» Exercise goal:
Below are some records. Print exactly the lines between the one holding "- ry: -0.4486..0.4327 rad" and the one holding "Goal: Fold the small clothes", inclusive, and nothing else.

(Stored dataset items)
**********

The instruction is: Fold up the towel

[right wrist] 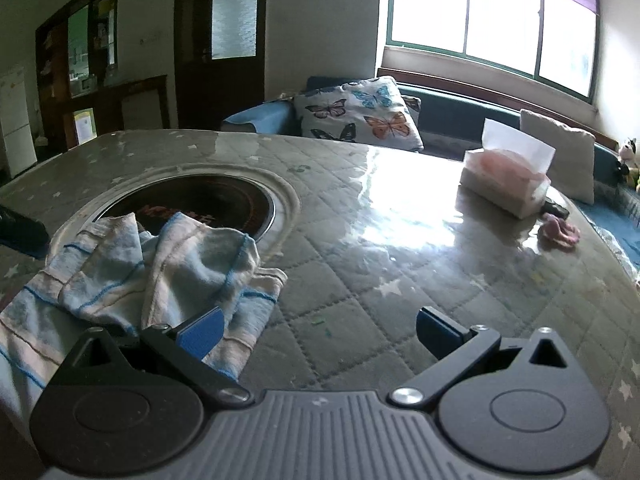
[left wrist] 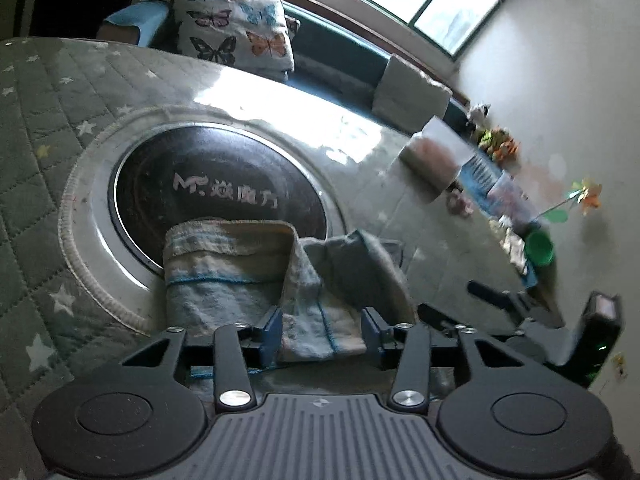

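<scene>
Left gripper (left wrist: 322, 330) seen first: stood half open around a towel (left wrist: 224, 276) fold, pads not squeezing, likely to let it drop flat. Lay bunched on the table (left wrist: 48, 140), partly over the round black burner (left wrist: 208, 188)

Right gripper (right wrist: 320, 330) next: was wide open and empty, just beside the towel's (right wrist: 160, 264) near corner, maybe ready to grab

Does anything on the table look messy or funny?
Yes. The striped towel lies crumpled in a heap, not flat, and part of it hangs over the round black burner set in the table. The rest looks tidy.
</scene>
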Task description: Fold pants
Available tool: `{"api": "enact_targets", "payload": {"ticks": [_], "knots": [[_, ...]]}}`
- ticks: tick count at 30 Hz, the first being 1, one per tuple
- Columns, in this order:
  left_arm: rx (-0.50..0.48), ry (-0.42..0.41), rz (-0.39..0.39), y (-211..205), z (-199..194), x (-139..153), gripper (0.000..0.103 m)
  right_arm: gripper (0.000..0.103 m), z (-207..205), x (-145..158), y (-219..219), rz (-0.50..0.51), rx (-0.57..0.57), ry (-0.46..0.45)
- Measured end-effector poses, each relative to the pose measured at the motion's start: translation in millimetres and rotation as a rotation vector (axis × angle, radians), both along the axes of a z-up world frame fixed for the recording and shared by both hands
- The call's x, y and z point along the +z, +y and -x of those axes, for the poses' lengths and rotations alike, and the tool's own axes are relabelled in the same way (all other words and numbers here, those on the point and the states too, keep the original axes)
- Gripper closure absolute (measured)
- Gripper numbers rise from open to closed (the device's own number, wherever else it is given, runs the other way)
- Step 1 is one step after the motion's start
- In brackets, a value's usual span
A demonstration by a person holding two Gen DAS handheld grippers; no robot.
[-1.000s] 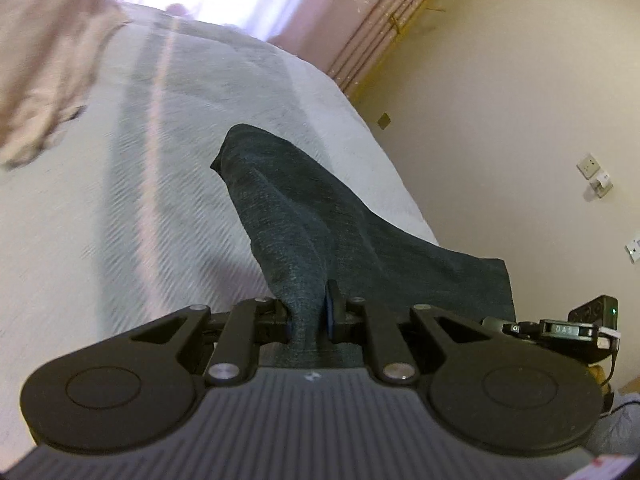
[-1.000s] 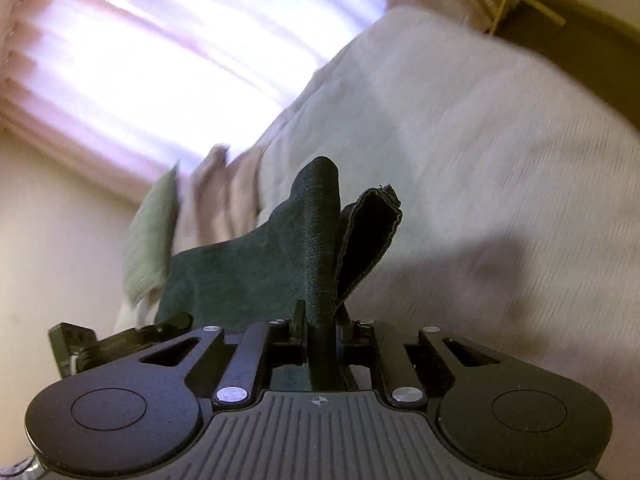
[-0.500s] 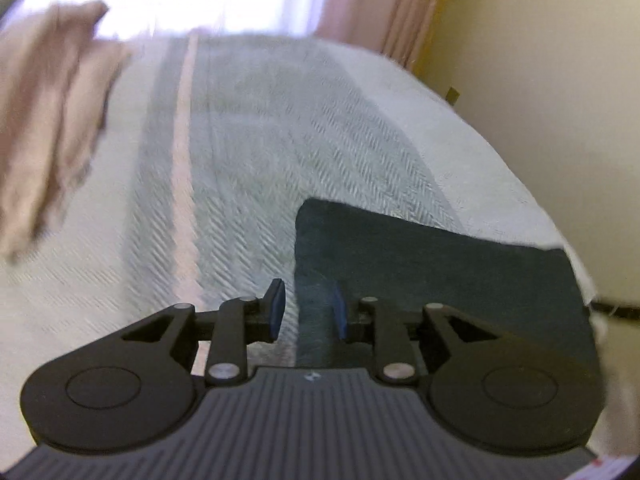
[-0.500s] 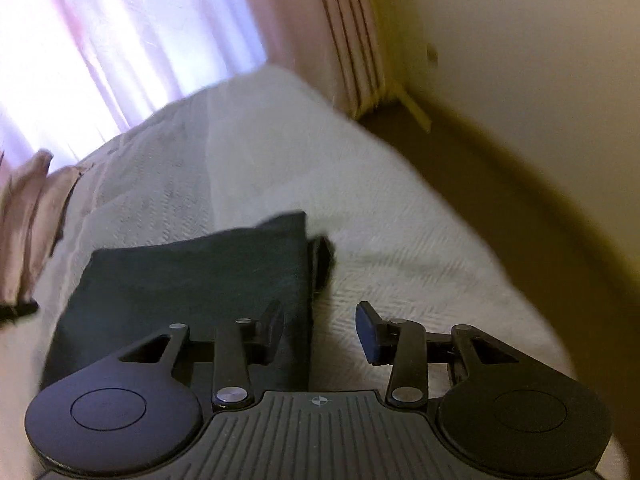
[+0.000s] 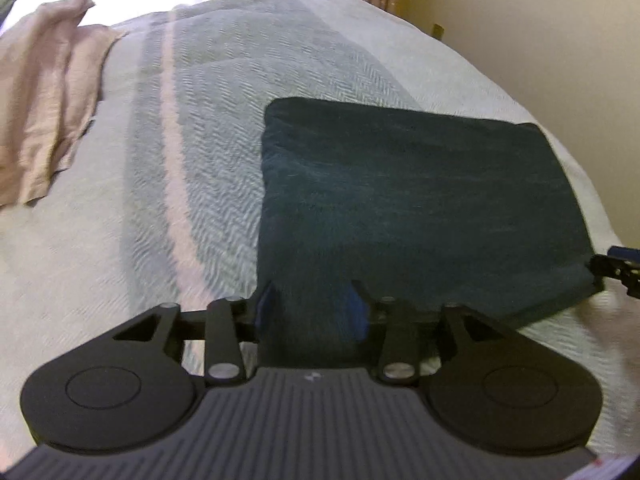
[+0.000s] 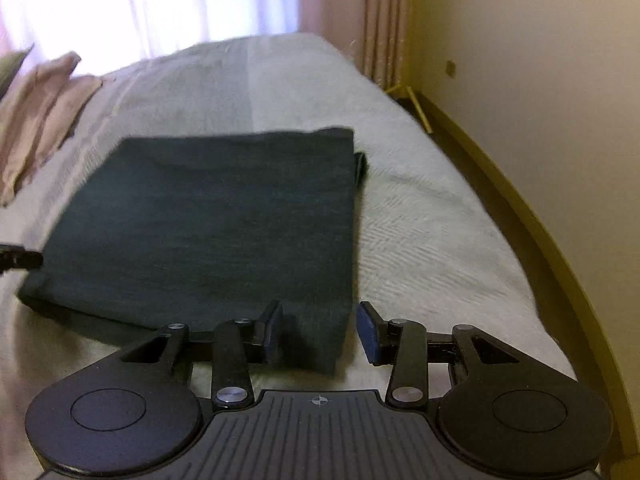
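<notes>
Left gripper [image 5: 312, 310]: jaws opening, its blue pads apart over the near left corner of the pants, cloth between them but not pinched.
Right gripper [image 6: 320, 330]: jaws parted to a middling gap, the pads clear of the cloth; the near right corner of the pants lies between them, the right pad over bare cover.
Pants [image 6: 212, 216]: dark teal, folded into a flat, neat rectangle, lying near the bed's right edge and near its front; one under-layer peeks out at the far right corner.
Bed cover [image 5: 192, 152]: pale grey-green weave with a lighter stripe running lengthwise, left of the pants.
Pink cloth [image 5: 44, 92]: crumpled on the bed's far left side, well apart from the pants.
Curtain [image 6: 384, 20]: pink, hanging beyond the bed's far right corner beside a cream wall [image 6: 540, 60].
</notes>
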State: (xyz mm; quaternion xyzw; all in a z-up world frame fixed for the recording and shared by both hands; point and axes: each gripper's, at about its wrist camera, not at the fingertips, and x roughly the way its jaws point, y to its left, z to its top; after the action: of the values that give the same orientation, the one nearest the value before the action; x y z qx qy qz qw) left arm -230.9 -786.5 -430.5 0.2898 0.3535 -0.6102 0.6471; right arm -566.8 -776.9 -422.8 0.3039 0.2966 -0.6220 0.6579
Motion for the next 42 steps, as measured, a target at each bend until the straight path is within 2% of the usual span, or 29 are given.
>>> {"api": "enact_targets", "payload": {"ticks": [3,5,7,10,14,20,22,24,26,30,34,42], "knots": [[0.005,-0.019,0.004,37.8,15.6,33.5,0.055,0.063,-7.5,25.8,32.5,-0.005,-0.013,-0.053],[0.015,-0.014,0.005,63.4,22.1,56.8,0.043,0.062,-13.1,43.5,58.8,-0.017,-0.035,-0.091],[0.033,-0.001,0.005,87.8,26.6,77.5,0.037,0.06,-19.9,63.1,86.5,-0.032,-0.06,-0.133],[0.044,-0.004,-0.005,128.5,34.6,110.0,0.034,0.058,-33.4,94.0,126.1,-0.055,-0.1,-0.184],[0.047,-0.034,0.003,178.8,41.0,157.0,0.022,0.058,-56.8,135.5,166.0,-0.087,-0.122,-0.181],[0.035,-0.04,0.07,251.0,40.2,225.9,0.01,0.058,-74.8,206.2,222.0,0.011,-0.134,-0.237],[0.014,-0.061,0.101,271.7,41.7,243.4,0.002,0.057,-82.5,226.8,237.3,0.025,-0.119,-0.232],[-0.016,-0.093,0.145,292.9,44.4,258.5,0.001,0.057,-92.7,244.8,250.5,0.028,-0.104,-0.203],[-0.013,-0.104,0.155,308.7,44.5,270.5,0.001,0.057,-101.0,258.1,261.4,0.035,-0.093,-0.176],[-0.002,-0.066,0.182,336.4,45.1,294.1,0.001,0.057,-113.9,281.8,287.5,0.056,-0.059,-0.134],[0.022,-0.054,0.203,361.0,51.6,317.4,0.001,0.057,-112.7,296.1,306.1,0.065,-0.033,-0.181],[0.042,-0.06,0.217,398.0,79.8,342.1,0.001,0.057,-104.7,318.7,341.1,0.091,0.018,-0.212]]}}
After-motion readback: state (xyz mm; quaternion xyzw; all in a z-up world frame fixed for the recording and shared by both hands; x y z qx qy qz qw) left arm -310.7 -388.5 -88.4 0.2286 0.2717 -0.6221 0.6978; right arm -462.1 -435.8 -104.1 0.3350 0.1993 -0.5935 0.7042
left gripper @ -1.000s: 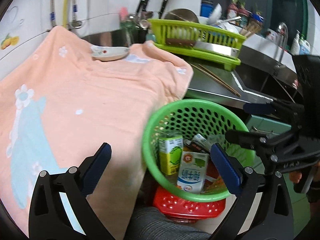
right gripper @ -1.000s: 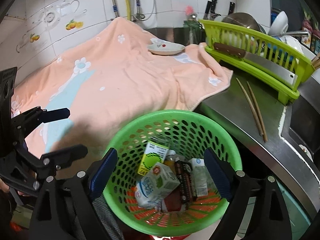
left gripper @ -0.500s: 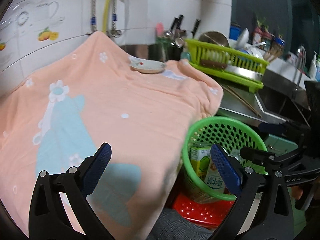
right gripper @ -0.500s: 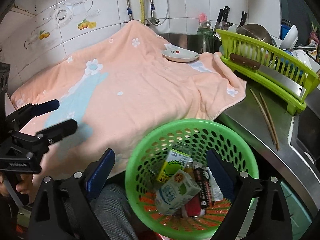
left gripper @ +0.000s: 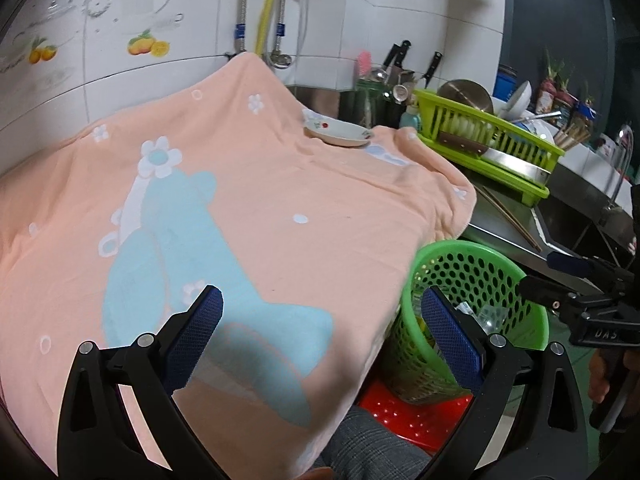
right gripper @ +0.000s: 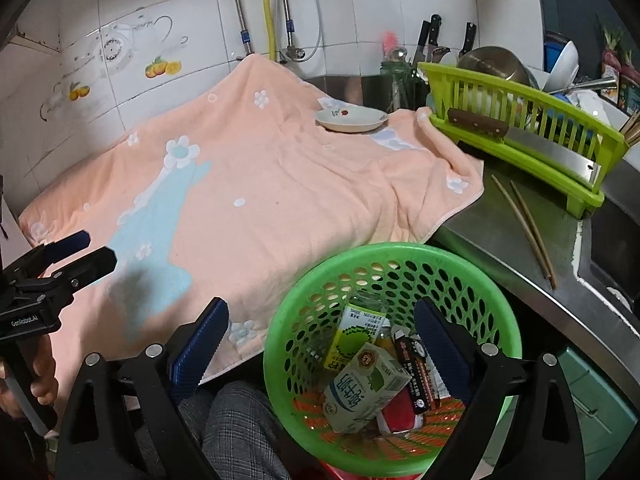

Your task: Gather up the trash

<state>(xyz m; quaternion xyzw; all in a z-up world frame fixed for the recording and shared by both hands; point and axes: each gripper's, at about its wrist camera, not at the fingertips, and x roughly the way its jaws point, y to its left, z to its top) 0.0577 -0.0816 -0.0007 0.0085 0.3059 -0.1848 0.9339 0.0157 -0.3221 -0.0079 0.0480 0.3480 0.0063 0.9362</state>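
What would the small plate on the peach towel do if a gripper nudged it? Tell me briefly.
The small plate looks ceramic, so probably stiff and breakable. Resting on the wrinkled peach towel, it would likely drag rather than glide. Its shallow rim may slip from the open right gripper.

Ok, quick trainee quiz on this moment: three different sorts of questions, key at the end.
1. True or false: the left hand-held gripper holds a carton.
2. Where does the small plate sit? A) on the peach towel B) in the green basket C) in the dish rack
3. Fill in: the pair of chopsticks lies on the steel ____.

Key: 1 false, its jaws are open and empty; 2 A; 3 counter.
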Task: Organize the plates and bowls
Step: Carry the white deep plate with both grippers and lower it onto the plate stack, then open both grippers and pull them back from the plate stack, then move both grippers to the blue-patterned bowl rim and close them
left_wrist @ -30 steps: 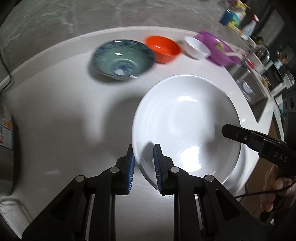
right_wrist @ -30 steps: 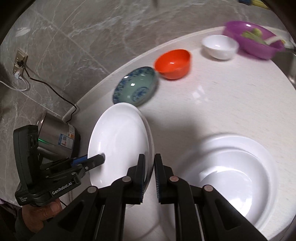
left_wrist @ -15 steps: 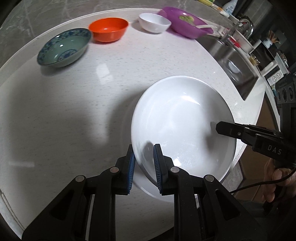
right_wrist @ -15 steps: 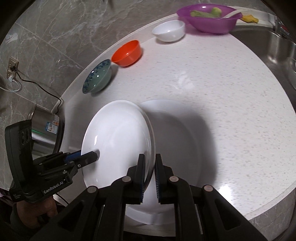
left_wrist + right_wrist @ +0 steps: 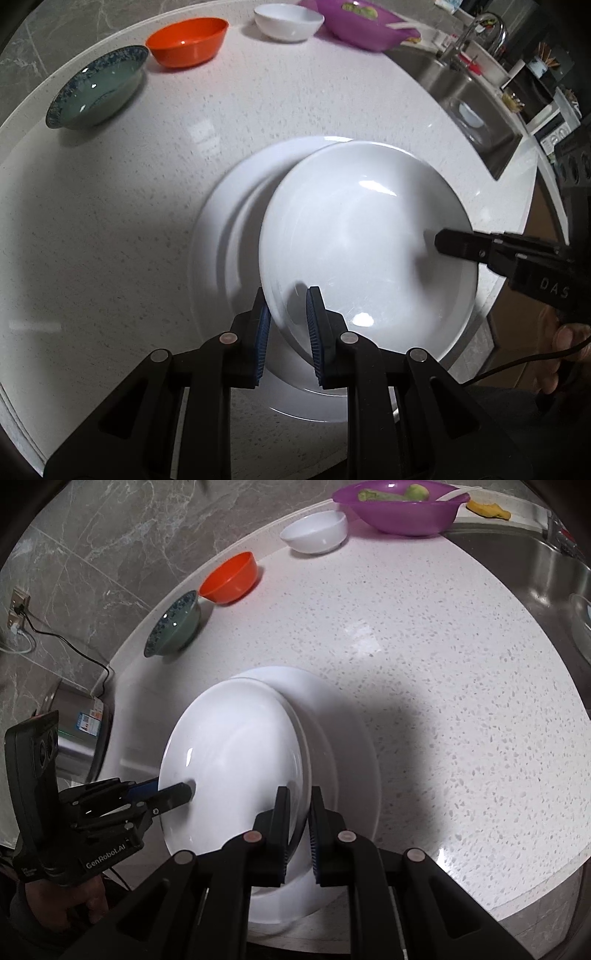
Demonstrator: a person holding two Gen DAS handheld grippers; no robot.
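Plate (image 5: pixel 369 236), glossy white, shallow, tilted above larger plate (image 5: pixel 225 236).

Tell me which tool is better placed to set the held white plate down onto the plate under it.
Neither alone, I'd judge. The left tool and right tool clamp opposite rims of the tilted held white plate, which hangs over the lower plate on the counter. Lowering with both looks safest.

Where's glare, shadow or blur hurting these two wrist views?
Left wrist: glare spots on the held plate, purple bowl smeared at the top edge. Right wrist: big dark shadow on the counter beside the plates, fisheye bending the counter edge; speckle stays sharp.
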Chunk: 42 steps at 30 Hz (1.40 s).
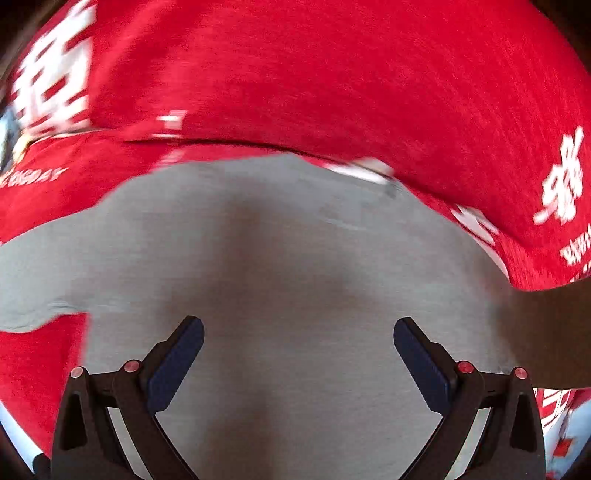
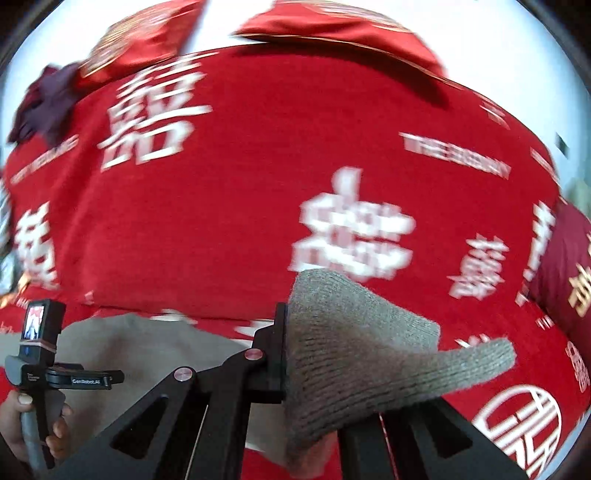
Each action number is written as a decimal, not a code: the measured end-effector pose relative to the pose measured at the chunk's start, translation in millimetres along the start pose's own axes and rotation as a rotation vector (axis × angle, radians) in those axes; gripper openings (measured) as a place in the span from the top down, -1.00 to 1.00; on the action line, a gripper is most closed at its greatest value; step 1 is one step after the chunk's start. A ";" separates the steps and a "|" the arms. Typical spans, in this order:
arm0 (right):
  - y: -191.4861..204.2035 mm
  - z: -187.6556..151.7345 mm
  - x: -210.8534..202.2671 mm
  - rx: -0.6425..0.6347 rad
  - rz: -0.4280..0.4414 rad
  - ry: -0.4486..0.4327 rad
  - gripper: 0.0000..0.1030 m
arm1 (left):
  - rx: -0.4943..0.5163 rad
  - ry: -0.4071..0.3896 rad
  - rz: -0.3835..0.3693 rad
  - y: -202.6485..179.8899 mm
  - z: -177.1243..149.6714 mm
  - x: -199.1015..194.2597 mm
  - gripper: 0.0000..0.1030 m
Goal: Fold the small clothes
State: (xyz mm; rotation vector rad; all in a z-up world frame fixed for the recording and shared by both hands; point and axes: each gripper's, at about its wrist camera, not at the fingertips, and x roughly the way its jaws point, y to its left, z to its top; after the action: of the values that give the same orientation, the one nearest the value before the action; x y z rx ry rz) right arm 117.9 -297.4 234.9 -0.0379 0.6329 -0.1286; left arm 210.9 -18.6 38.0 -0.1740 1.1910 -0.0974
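A grey knit garment lies spread on a red bedcover printed with white characters. My left gripper hovers just above the grey cloth, jaws wide open and empty. In the right wrist view my right gripper is shut on a corner of the grey knit garment, which drapes lifted over the fingers and hides the right finger. The left gripper, held in a hand, shows at the lower left of that view above the flat grey cloth.
The red bedcover fills both views. A dark maroon cloth lies at the far left, red pillows at the back, and a dark red item with gold print at the right edge.
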 end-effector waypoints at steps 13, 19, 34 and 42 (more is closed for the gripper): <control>303.7 -73.6 90.9 -0.396 0.196 0.199 0.92 | -0.303 -0.053 0.019 217.7 -21.5 -40.1 -1.00; 350.4 -124.1 139.3 -0.455 0.165 0.370 0.89 | -0.350 -0.017 0.005 248.2 -40.6 -27.3 -1.00; 158.4 -107.0 87.5 -0.217 0.100 0.291 -0.54 | -0.141 -0.010 -0.104 133.0 -40.7 -24.9 -1.00; 106.3 -153.4 118.8 -0.119 0.235 0.468 -0.53 | -0.057 -0.049 -0.215 50.4 -20.6 -42.3 -1.00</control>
State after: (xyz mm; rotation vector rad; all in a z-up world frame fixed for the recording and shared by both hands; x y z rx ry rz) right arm 133.5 -207.0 33.5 -0.0485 1.1061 0.1336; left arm 175.3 36.2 59.9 -0.3523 1.1245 -0.2462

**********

» Task result:
  - ry: -0.4486..0.4327 rad
  - gripper: 0.0000..0.1030 m
arm1 (left):
  - rx: -0.4943..0.5163 rad
  - ry: -0.4071..0.3896 rad
  - rz: -0.3835..0.3693 rad
  - y: -202.6485..179.8899 mm
  - z: -177.1243..149.6714 mm
  - x: -199.1015..194.2597 mm
  - gripper: 0.0000..0.1030 m
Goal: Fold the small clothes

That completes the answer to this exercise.